Lately I've been exploring the relationship between photography and film, and I've become increasingly interested in the gaze, or glance, and its cinematic as well as photographic effect. Last week I made a book that took one second of footage from David Lynch's Mullholland Drive and presented it as twenty-four still images, or frames. I chose the scene at first because of the way the film is deals with classic Hollywood cliches, the tragic Hollywood dream, so to speak. As I've been reading more around the subject I've been finding more and more significance within the short clip I used, which I have now remade into a film using the stills I took from the original. Edward Branigan writes that "glances are so important to narrating a story world that the only glance that is generally avoided is a glance into the lens of the camera. A look into the camera breaks the diegesis because it makes the conventional reverse shot or eyeline match impossible". What I took from this is that a glance directly into the lens of the camera breaks the suspension of reality that the audience undergoes when watching a film (specifically in a cinema, the context of the gallery space is different). This suspension of reality is important, it is the forgetting of ourself and our surroundings that allow us to be truly absorbed into the world of the film, and so a direct glance from someone on screen would remind us of the fact that we are in fact watching the film. One particular scene sprung to mind when I was thinking about this, specifically for the way it does exactly what cinematic convention says not to - the actress on screen confronts the lens directly, thus breaking the illusion the film has set up.
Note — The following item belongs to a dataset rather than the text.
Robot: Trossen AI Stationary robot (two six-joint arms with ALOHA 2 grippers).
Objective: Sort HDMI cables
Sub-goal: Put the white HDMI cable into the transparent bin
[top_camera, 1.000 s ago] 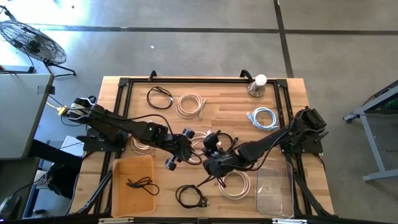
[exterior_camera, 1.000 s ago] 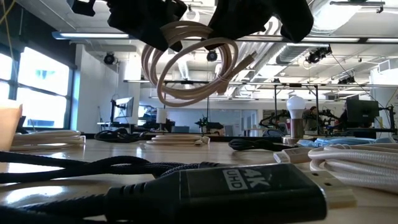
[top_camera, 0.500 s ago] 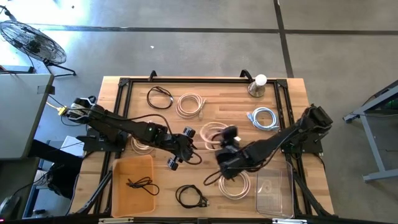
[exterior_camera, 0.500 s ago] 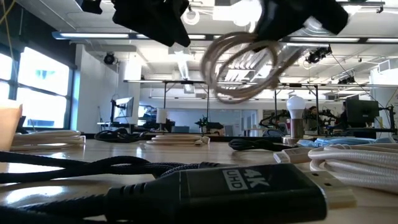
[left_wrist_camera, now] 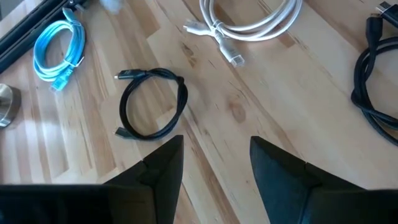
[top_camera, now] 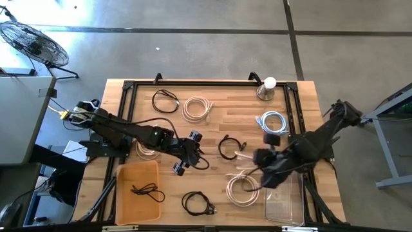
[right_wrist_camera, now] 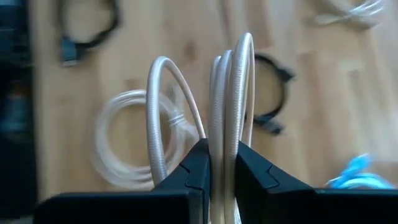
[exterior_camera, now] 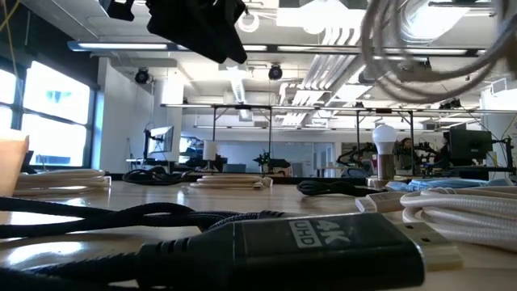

The scene in question is from the end of Jean-Luc Godard's "A bout de Souffle":
The effect of this shot employed by Godard is quite startling, there is a sense of the absorptive experience being broken, of being addressed directly as Jean Seberg's gaze bores into the lens, before she turns her head and the film draws to a close. It is as if Godard is addressing cinematic convention, reminding us just before we leave the cinema that we are in fact in the cinema watching actors and actresses on screen. It's an aside, in the same way Shakespearean soliloquies would often address the audience directly, engaging with them so as to let them know they have an awareness of their presence. Whatever his intentions it succeeds in raising questions about the cinema and the act of viewing - the role of spectator and the sense of forgetting one submits to when watching a film.
2 comments:
It's not pretentious at all! I found it really interesting and it reminded me of that piece we saw at the Cornerhouse called 'Ozymandious'. Do you remember it? The big black spot in the top left-hand corner permanently reminding you of your suspension of disbelief... could be quite relevant.
Yes! I do remember, I'd been thinking about it earlier actually, do you still have the essay?